WORK REQUIRED
Keep to one stretch of the data below, the lines from the one with "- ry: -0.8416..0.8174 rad" up to and including the one with "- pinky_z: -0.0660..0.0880", and return that stretch exactly.
=== Section Start ===
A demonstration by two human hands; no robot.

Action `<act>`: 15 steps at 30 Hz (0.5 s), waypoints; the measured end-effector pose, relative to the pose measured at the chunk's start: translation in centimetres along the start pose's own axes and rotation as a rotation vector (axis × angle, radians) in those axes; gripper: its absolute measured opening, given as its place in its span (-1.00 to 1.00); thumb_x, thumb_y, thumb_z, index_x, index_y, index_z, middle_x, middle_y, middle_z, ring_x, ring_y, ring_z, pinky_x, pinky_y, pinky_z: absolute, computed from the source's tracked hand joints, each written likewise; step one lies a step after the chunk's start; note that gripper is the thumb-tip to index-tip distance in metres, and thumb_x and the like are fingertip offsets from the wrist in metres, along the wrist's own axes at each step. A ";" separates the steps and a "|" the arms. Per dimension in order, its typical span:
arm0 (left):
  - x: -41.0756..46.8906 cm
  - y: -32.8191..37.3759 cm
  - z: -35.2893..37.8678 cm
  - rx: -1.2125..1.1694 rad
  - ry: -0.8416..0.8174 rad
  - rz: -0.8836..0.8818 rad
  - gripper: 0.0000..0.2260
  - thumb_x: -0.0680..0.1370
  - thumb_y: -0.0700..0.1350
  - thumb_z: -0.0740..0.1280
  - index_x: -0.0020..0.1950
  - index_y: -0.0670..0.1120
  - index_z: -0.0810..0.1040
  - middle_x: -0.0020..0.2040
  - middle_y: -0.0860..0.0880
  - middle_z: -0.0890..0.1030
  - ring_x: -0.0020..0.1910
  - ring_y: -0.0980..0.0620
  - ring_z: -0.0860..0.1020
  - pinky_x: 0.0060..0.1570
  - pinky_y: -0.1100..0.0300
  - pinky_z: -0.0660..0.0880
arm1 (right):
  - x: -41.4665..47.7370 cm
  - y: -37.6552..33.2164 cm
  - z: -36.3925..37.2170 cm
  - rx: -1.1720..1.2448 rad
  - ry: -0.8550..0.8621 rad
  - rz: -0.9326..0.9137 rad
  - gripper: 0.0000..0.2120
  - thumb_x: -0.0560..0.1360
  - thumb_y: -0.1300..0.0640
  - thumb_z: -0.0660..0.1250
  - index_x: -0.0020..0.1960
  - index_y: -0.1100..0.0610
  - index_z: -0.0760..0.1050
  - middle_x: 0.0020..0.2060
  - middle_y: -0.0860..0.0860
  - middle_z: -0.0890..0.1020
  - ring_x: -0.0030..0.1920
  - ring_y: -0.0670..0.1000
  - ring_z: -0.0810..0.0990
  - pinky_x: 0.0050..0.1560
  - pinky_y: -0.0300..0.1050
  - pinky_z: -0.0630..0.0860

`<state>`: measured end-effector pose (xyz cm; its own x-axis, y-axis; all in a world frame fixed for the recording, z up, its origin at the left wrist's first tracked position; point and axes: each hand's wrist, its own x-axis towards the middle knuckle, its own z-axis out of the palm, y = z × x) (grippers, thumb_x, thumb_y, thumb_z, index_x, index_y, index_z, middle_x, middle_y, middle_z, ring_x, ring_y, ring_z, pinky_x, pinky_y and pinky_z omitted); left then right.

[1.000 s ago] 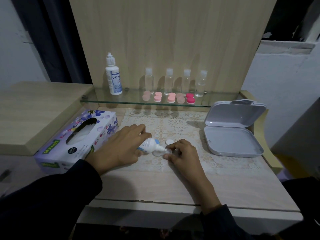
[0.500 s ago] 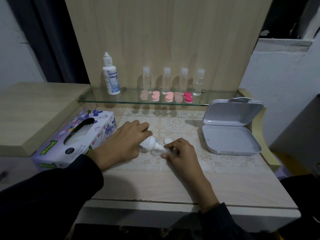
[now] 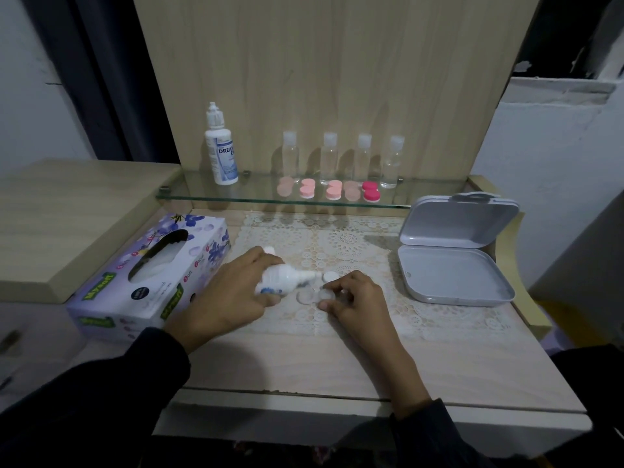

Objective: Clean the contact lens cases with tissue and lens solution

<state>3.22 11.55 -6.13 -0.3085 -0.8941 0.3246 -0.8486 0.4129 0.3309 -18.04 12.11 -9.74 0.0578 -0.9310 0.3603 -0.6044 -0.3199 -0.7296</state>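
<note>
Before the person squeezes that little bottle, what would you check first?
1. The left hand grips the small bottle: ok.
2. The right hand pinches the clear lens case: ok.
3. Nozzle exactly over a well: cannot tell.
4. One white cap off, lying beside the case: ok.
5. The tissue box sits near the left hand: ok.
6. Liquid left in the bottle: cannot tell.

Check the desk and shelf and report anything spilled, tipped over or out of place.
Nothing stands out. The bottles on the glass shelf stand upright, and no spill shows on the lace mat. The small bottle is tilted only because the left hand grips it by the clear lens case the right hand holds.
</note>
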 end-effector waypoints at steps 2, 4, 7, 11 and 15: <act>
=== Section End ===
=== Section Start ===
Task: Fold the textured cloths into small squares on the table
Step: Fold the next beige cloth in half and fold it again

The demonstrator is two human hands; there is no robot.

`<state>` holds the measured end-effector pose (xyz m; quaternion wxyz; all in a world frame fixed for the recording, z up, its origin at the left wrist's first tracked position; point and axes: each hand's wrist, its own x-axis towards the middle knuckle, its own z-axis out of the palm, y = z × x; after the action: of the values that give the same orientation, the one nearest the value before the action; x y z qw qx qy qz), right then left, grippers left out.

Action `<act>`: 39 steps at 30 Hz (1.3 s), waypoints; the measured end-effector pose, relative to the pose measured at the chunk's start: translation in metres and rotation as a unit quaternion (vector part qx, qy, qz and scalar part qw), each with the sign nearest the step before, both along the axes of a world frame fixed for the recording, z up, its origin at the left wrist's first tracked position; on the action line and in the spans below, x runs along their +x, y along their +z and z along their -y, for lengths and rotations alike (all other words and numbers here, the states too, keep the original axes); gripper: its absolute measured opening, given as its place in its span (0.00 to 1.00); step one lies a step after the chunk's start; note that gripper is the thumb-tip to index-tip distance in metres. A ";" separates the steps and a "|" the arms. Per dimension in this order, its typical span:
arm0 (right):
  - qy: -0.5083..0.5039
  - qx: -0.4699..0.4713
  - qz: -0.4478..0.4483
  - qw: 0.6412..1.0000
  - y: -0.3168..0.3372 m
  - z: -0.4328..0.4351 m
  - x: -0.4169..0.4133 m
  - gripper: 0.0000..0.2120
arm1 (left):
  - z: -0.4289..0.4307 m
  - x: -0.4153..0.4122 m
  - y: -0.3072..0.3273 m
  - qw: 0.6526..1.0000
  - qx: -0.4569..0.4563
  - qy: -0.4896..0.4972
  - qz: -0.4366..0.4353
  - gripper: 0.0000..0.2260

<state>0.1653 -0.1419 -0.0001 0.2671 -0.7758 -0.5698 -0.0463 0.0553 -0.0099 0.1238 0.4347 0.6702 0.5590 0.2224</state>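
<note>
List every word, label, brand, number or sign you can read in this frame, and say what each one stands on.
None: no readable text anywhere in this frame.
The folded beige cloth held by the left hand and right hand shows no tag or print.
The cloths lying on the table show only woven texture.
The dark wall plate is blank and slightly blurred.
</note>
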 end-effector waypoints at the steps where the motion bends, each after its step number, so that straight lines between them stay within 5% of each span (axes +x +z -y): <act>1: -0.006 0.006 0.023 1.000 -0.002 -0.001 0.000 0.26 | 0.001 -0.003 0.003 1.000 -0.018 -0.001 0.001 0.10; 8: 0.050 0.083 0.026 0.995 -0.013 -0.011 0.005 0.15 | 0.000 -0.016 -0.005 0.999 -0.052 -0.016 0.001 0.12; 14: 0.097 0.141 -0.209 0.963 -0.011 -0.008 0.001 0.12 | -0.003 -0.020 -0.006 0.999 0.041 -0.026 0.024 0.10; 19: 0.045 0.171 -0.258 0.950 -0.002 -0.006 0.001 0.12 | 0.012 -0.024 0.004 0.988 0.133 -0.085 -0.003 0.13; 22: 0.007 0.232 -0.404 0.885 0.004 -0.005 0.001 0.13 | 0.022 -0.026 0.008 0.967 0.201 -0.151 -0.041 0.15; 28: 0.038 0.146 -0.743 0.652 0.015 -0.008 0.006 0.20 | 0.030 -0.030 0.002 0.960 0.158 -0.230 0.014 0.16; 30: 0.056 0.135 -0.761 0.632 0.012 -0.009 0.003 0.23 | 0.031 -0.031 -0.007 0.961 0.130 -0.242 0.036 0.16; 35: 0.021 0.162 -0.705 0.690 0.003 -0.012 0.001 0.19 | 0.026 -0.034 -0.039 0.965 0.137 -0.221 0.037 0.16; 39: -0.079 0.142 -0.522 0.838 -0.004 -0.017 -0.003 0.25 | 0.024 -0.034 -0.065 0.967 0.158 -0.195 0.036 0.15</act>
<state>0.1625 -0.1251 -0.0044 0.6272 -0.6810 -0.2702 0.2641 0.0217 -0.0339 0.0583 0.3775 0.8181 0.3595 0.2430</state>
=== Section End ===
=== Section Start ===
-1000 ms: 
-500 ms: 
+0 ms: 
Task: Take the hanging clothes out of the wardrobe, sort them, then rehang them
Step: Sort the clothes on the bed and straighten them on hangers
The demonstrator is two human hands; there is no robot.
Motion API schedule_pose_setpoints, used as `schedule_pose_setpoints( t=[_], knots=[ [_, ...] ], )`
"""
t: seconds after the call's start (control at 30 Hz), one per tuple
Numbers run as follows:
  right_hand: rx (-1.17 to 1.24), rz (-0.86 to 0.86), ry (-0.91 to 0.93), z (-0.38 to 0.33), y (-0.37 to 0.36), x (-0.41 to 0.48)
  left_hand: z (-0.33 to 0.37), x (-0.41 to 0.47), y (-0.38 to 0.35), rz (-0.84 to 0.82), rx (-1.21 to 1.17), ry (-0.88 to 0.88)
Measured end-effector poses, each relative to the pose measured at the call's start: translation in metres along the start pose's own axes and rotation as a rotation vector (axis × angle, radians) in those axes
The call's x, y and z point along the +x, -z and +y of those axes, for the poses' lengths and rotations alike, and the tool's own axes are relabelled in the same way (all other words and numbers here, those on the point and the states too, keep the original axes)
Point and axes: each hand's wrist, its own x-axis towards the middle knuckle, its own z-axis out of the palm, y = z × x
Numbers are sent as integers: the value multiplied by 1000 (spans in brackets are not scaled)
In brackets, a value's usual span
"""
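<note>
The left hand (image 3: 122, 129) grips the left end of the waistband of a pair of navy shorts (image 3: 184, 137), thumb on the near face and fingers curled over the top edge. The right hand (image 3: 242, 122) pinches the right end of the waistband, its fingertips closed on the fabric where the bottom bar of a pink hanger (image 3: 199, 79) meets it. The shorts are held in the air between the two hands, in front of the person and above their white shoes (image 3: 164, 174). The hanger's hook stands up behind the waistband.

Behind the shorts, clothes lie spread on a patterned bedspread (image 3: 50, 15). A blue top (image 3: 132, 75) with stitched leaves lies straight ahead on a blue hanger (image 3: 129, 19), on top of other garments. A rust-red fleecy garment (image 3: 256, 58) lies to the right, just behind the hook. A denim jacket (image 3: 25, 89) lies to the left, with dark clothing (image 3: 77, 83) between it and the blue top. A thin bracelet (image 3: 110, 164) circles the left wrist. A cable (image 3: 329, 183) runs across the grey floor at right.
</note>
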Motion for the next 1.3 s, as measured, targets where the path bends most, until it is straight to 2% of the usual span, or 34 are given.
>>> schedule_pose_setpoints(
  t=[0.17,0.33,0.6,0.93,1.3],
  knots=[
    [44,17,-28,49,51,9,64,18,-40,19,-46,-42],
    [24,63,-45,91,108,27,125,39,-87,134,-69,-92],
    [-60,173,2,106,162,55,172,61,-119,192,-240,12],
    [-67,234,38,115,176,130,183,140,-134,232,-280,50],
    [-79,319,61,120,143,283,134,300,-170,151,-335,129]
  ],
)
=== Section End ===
TASK SOLUTION
  - ry: -0.8416..0.8174 rad
  - rz: -0.8836..0.8818 rad
  - gripper: 0.0000..0.2260
  - thumb_x: -0.0680..0.1370
  - thumb_y: -0.0700..0.1350
  - thumb_z: -0.0740..0.1280
  - index_x: -0.0020..0.1950
  - index_y: -0.0670..0.1120
  - index_z: -0.0810..0.1040
  - middle_x: -0.0020..0.2040
  - middle_y: -0.0860..0.0880
  - middle_z: -0.0890..0.1030
  - ring_x: -0.0020..0.1910
  - ring_y: -0.0980..0.0620
  - ring_z: -0.0860..0.1020
  - pinky_x: 0.0060..0.1570
  - pinky_y: -0.1100..0.0300
  - pinky_z: -0.0660..0.0880

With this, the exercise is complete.